Princeton Muon Collider Workshop

Author

Austin Hoover

Published

April 1, 2024

The Large Hadron Collider (LHC) will soon double its luminosity, but progress in high-energy physics (HEP) will eventually require a new laboratory  [1]. There are a few options. The Future Circular Collider (FCC) would collide ~100 TeV protons in a 100 km ring, using the LHC (7 TeV, 25 km) as a booster ring. The plan would be to start colliding leptons (FCC-ee) in the 2040s and switch to protons (FCC-hh) in the 2070s. The accelerator would be a relatively straightforward extension of the LHC, although there would be some new challenges, especially the required 16 T (!) bending magnets.

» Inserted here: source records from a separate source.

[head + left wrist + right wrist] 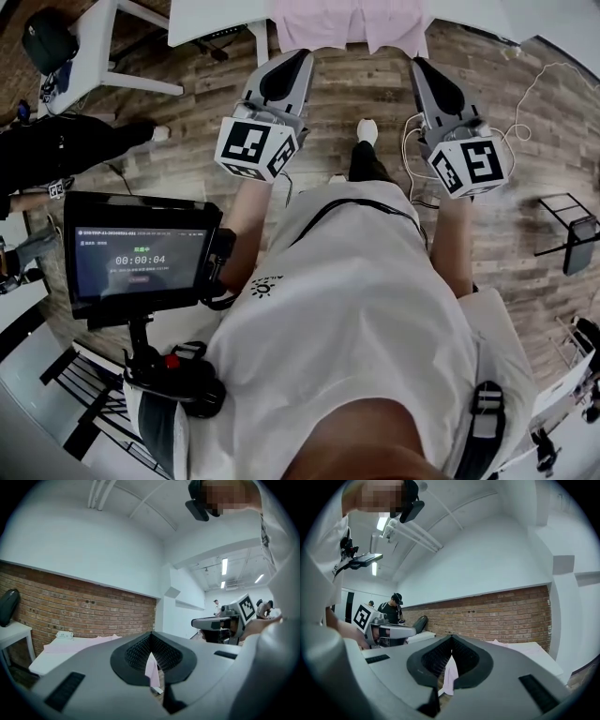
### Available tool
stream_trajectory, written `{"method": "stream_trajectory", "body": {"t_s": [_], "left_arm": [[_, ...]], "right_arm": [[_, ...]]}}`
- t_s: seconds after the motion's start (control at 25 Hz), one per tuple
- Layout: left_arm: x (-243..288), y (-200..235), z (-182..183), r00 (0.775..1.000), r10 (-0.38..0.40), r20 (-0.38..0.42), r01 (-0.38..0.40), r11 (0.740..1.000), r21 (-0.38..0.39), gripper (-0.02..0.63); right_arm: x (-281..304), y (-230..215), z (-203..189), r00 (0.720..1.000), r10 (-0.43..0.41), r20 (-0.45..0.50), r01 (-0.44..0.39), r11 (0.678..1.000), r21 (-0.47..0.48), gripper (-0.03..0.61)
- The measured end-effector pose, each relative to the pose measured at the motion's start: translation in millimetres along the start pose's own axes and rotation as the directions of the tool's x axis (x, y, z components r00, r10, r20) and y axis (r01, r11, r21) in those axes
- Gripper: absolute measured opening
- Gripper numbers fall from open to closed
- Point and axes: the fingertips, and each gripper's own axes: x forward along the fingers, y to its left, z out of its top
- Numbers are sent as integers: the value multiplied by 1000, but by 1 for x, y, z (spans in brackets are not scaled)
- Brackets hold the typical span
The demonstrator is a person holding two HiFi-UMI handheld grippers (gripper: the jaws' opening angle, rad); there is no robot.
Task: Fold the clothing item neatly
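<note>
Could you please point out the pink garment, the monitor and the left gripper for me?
pink garment [347, 21]: head view, middle of the cloth.
monitor [141, 258]: head view, centre of its dark screen.
left gripper [302, 58]: head view, tip of its shut fingers.

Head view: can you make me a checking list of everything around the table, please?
Surface: white table, just ahead of the person.
Job's things: pink garment lies on the table, and its edge hangs over the near side.
Clutter: black bag on a white side table.
Grippers: left gripper and right gripper are both shut, hold nothing and point at the table.
Cables: white cables trail on the floor by the right gripper.
Surroundings: wooden floor, brick wall, screen on a stand, other people nearby.
</note>
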Motion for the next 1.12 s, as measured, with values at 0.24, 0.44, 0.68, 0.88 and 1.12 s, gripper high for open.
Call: {"method": "stream_trajectory", "body": {"t_s": [0.24, 0.44, 0.68, 0.88, 1.12], "left_arm": [[53, 18, 12, 999, 34, 2, -34, 999, 29, 0], [112, 51, 1, 997, 68, -21, -68, 998, 12, 0], [149, 70, 12, 994, 108, -17, -107, 994, 21, 0], [183, 82, 14, 993, 118, -17, -118, 993, 28, 0], [233, 102, 17, 993, 121, -9, -121, 992, 27, 0]], "right_arm": [[38, -47, 6, 1000, 6, 8, -6, 1000, -12, -3], [89, -101, -2, 999, 34, -5, -34, 999, -12, -3], [118, -138, -1, 998, 58, 5, -58, 998, -11, -3], [136, -168, -2, 998, 60, 1, -60, 998, -8, -3], [169, -208, -3, 996, 82, -17, -82, 997, -13, -3]]}}
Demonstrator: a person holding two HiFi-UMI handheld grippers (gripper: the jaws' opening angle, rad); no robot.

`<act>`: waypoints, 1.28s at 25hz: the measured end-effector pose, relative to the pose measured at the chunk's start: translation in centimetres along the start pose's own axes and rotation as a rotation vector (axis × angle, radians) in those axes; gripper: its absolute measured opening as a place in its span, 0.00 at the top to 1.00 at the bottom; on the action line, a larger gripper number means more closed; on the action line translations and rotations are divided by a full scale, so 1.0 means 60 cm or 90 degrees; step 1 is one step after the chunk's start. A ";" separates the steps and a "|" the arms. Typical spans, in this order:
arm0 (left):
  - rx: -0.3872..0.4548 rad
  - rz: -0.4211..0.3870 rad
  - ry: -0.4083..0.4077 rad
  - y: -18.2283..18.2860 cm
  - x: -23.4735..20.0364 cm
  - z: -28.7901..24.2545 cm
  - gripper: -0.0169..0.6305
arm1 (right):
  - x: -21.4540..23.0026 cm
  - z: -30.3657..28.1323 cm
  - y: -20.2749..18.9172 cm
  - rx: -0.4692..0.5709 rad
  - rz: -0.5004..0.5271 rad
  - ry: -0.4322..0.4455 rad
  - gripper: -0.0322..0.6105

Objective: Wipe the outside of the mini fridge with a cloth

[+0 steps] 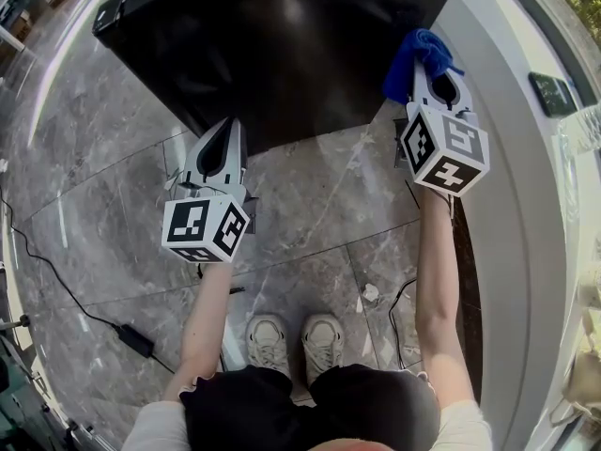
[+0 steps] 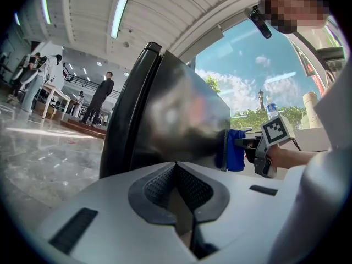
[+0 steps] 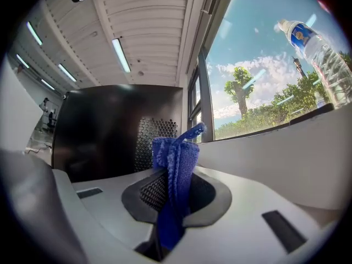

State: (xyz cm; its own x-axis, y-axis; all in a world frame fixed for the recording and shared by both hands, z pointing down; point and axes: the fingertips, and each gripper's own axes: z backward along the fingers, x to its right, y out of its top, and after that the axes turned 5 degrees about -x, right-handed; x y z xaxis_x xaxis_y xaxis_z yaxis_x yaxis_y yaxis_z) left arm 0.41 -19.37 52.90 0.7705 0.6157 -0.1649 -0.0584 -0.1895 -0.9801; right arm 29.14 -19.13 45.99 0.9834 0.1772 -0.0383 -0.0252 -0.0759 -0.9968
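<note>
Fridge (image 1: 282, 45) sits on the floor ahead of us, black and glossy, its right side near the wall (image 1: 507, 205). Cloth (image 1: 418, 59) is at the fridge's right edge; we can't tell if it's actually touching. The right gripper (image 1: 430, 83) is clamped on the cloth, which is pinched as a bunched fold with a loose tail sticking up past the tips. The left gripper (image 1: 225, 134) has its jaws together with nothing in them and is held short of the fridge front.

Risks as we judge them:
- The pinch is narrow, so a hard press or drag could pull the cloth out.
- Little cloth covers the tips, so hard jaws may scrape the gloss.
- The gap by the wall is tight, so the gripper could knock it.
- Nothing braces the fridge, so a push may slide it.
- A cable (image 1: 66, 289) lies by our feet, a trip or snag risk if we step left.
</note>
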 end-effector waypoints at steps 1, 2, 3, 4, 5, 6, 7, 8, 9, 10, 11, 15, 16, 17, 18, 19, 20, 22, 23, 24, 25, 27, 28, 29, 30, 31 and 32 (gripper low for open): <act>-0.001 0.000 0.000 -0.002 0.001 -0.001 0.97 | 0.006 -0.001 -0.002 -0.001 -0.001 -0.004 0.85; -0.002 -0.001 -0.001 -0.004 0.001 -0.003 0.97 | 0.012 -0.002 -0.003 -0.002 -0.002 -0.007 0.85; -0.003 -0.001 -0.001 -0.005 0.001 -0.004 0.97 | 0.016 -0.002 -0.004 -0.002 -0.002 -0.010 0.85; -0.004 -0.001 -0.001 -0.006 0.002 -0.005 0.97 | 0.019 -0.002 -0.005 -0.001 0.000 -0.011 0.85; -0.004 -0.001 -0.001 -0.007 0.002 -0.006 0.97 | 0.020 -0.002 -0.004 -0.001 0.002 -0.011 0.85; -0.005 -0.003 -0.001 -0.008 0.003 -0.006 0.97 | 0.020 -0.002 -0.004 -0.001 0.004 -0.011 0.85; -0.006 -0.006 -0.001 -0.009 0.004 -0.007 0.97 | 0.022 -0.001 -0.005 -0.001 0.005 -0.012 0.85; -0.006 -0.009 -0.001 -0.009 0.005 -0.007 0.97 | 0.023 -0.001 -0.005 -0.001 0.006 -0.013 0.85; -0.007 -0.011 0.000 -0.010 0.005 -0.008 0.97 | 0.026 -0.002 -0.007 -0.002 0.005 -0.015 0.85; -0.007 -0.011 0.001 -0.010 0.005 -0.008 0.97 | 0.029 -0.003 -0.008 -0.004 0.004 -0.018 0.85; -0.008 -0.011 0.001 -0.010 0.004 -0.009 0.97 | 0.033 -0.004 -0.010 -0.005 0.004 -0.020 0.85; -0.007 -0.009 0.003 -0.010 -0.001 -0.009 0.97 | 0.039 -0.005 -0.013 -0.009 0.003 -0.022 0.85; -0.005 -0.008 0.003 -0.010 -0.002 -0.008 0.97 | 0.040 -0.005 -0.013 -0.010 0.004 -0.021 0.85; -0.004 -0.009 0.003 -0.009 -0.003 -0.008 0.97 | 0.040 -0.004 -0.013 -0.010 0.007 -0.020 0.85; -0.003 -0.009 0.003 -0.008 -0.003 -0.008 0.97 | 0.040 -0.003 -0.014 -0.011 0.011 -0.020 0.85; -0.001 -0.009 0.004 -0.007 -0.003 -0.008 0.97 | 0.040 -0.002 -0.014 -0.011 0.015 -0.019 0.85; 0.001 -0.009 0.005 -0.006 -0.003 -0.008 0.97 | 0.038 0.001 -0.015 -0.012 0.014 -0.016 0.85; 0.004 -0.009 0.006 -0.003 -0.002 -0.007 0.97 | 0.029 0.010 -0.016 -0.011 -0.004 -0.004 0.85; 0.005 -0.008 0.006 -0.001 -0.002 -0.006 0.97 | 0.022 0.017 -0.016 -0.009 -0.017 0.004 0.85; 0.006 -0.008 0.005 0.000 -0.002 -0.004 0.97 | 0.012 0.024 -0.016 -0.006 -0.030 0.014 0.85; 0.008 -0.008 0.005 0.001 -0.001 -0.003 0.97 | -0.002 0.031 -0.017 -0.005 -0.039 0.027 0.85; 0.013 -0.008 0.007 0.006 -0.004 0.004 0.97 | -0.043 0.046 -0.022 -0.009 -0.044 0.060 0.85; 0.015 -0.008 0.010 0.008 -0.007 0.009 0.97 | -0.068 0.053 -0.026 -0.014 -0.042 0.080 0.85; 0.018 -0.007 0.014 0.011 -0.011 0.014 0.97 | -0.094 0.060 -0.030 -0.019 -0.043 0.103 0.85; 0.020 -0.005 0.018 0.012 -0.016 0.019 0.97 | -0.120 0.066 -0.033 -0.024 -0.047 0.127 0.85; 0.024 -0.004 0.023 0.013 -0.022 0.025 0.97 | -0.146 0.071 -0.035 -0.026 -0.053 0.153 0.85; 0.028 -0.004 0.029 0.013 -0.030 0.031 0.97 | -0.173 0.075 -0.036 -0.025 -0.058 0.178 0.85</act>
State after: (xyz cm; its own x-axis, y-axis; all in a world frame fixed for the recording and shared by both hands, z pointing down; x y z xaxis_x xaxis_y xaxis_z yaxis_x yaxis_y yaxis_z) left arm -2.21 -19.18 52.23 0.7993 0.5809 -0.1541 -0.0804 -0.1506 -0.9853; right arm 18.19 -16.41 48.21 0.9928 -0.0912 0.0779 0.0676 -0.1105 -0.9916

An alternative approach is to collide leptons. Hadron collisions distribute energy among quarks and gluons, and it can be difficult to extract signals from the debris. Leptons don’t seem to have any internal structure; their collisions are clean and efficient, enabling precision measurements of certain reactions. Such collisions would be especially useful for studying the Higgs boson. Unfortunately, synchrotron radiation limits lepton energy in circular accelerators. Linear accelerators eliminate this problem but need to by very long to probe BSM physics. The proposed International Linear Collider (ILC) would collide electrons with positrons at ~1 TeV in a ~50 km linac. The ILC has undergone a comprehensive design study and is ready to launch. Japan has shown interest, and although there are no official plans, the ILC could start running as soon as 2035.

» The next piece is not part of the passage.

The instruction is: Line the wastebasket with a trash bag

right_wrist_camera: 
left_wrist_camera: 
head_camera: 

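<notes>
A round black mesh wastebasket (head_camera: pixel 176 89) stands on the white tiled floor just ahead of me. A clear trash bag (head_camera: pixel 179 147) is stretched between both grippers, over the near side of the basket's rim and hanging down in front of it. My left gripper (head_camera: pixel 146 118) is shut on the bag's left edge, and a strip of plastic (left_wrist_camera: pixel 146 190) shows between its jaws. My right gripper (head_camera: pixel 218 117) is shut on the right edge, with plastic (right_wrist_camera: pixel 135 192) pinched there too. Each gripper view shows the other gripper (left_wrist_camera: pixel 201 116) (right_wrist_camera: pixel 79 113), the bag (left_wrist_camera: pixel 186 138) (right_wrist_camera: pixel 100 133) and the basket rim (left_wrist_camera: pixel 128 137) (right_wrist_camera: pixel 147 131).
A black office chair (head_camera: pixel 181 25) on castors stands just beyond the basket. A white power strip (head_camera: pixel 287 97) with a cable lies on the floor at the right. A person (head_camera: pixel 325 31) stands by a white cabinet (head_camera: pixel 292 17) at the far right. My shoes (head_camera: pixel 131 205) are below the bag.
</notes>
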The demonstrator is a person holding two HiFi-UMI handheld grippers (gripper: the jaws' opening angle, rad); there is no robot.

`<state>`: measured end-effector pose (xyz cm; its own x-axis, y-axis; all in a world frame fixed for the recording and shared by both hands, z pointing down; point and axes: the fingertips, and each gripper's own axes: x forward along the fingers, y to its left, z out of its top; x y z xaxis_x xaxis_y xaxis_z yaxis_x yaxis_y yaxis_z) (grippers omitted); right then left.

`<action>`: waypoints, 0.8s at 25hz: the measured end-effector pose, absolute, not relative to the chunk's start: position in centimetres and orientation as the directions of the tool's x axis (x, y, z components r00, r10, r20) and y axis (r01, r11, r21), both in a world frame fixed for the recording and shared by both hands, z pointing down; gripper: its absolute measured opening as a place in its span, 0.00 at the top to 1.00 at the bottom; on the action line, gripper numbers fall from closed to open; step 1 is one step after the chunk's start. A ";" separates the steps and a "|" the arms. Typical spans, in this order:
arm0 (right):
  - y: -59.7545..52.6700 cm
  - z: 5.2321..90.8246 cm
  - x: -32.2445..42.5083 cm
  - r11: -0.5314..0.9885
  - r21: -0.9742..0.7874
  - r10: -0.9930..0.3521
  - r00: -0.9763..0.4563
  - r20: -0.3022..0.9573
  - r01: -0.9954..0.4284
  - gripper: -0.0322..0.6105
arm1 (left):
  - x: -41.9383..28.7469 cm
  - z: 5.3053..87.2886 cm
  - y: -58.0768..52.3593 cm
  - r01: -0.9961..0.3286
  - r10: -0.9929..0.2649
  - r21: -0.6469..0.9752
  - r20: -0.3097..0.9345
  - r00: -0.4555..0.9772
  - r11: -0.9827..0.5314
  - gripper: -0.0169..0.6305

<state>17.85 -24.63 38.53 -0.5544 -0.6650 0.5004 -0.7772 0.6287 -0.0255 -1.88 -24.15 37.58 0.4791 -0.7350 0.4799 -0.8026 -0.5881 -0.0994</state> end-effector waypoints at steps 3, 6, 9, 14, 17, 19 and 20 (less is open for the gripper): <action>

A muon collider (MuC) would be a hybrid approach. A MuC would collide muons and antimuons at ~10 TeV in a ~10 km ring (approximately the size of the LHC). Since muons are much heavier than electrons, they can be accelerated to 10 TeV in a compact ring. And since they are leptons, their collisions are more useful than hadrons at the same energy. A MuC is likely the only hope for a collider beyond LHC energy within my lifetime; if all goes well, it could start running in 2045. But there’s a problem: muons decay almost instantly. And another problem: muon beams are hot—they occupy a large volume in position-momentum space. And other problems too, such as neutrino radiation (!). These problems require novel solutions. Thus, the muon collider might be both the fastest and most challenging path to the energy frontier.

The US Muon Accelerator Program (MAP) developed a preliminary MuC design some years ago, and the International Muon Collider Collaboration (IMCC) has started where MAP left off. The preliminary design is shown below  [2]:

The front end generates the muon and antimuon beams by colliding a proton beam with a metal target, the middle section cools the beams, reducing their phase space volume by six orders of magnitude (!), and the final section accelerates and collides the beams at dedicated interaction points. There is a push to deliver a collider design in the next few years, reflecting growing support from the HEP community.

I recently gave a talk at a workshop on muon colliders at Princeton University. The workshop discussed how the US could address the key technological challenges in the next five years. All presentations are available online. I discussed how the SNS could test the extreme proton bunch compression needed to generate the initial muon beam. It was a unique workshop because of the mix of accelerator and particle physicists. While most of the talks focused on accelerator physics, around a third focused on detectors or HEP theory. A major topic was the beam-induced background (BIB) due to muon decay. I didn’t understand these talks well, but they motivated me to resume my particle physics self-education. (I probably would have gone into HEP if I’d attended a different grad school.)

It was interesting to hear the particle physicists’ perspectives. Some expressed a desire for more accelerator-particle physics collaboration, especially among graduate students. I’m not sure how a Ph.D. student could have time to learn both accelerator physics and the complicated data analysis required for experimental particle physics. But I like this idea, and I’m sure many projects would benefit from multiple perspectives and skill sets.

I also liked hearing about the state of HEP. One experimentalist expressed his opinion that particle physicists undersell their work. He drew a comparison to condensed matter physics, where experiments reveal exciting and unpredicted phenomena despite agreeing with the underlying theory of quantum mechanics. He argued that similar findings are commonplace at the LHC — many new processes do not contradict the Standard Model (SM) but are, nonetheless, unexpected and exciting. I suppose material science discoveries will always get more attention because they can lead to new technologies, while particle physics is more out there. In other words, who cares if tetraquarks exist? But from a fundamental scientific viewpoint, these discoveries are equally exciting.

I was happy to attend this workshop and look forward to exploring SNS contributions to MuC design. It’s exciting to think about projects twenty (or even fifty) years away.

A few up-to-date talks on future colliders: IMCC, FCC, ILC.

References

[1]
V. Shiltsev and F. Zimmermann, Modern and Future Colliders, Reviews of Modern Physics 93, 015006 (2021).
[2]
C. Accettura et al., Towards a Muon Collider, The European Physical Journal C 83, 864 (2023).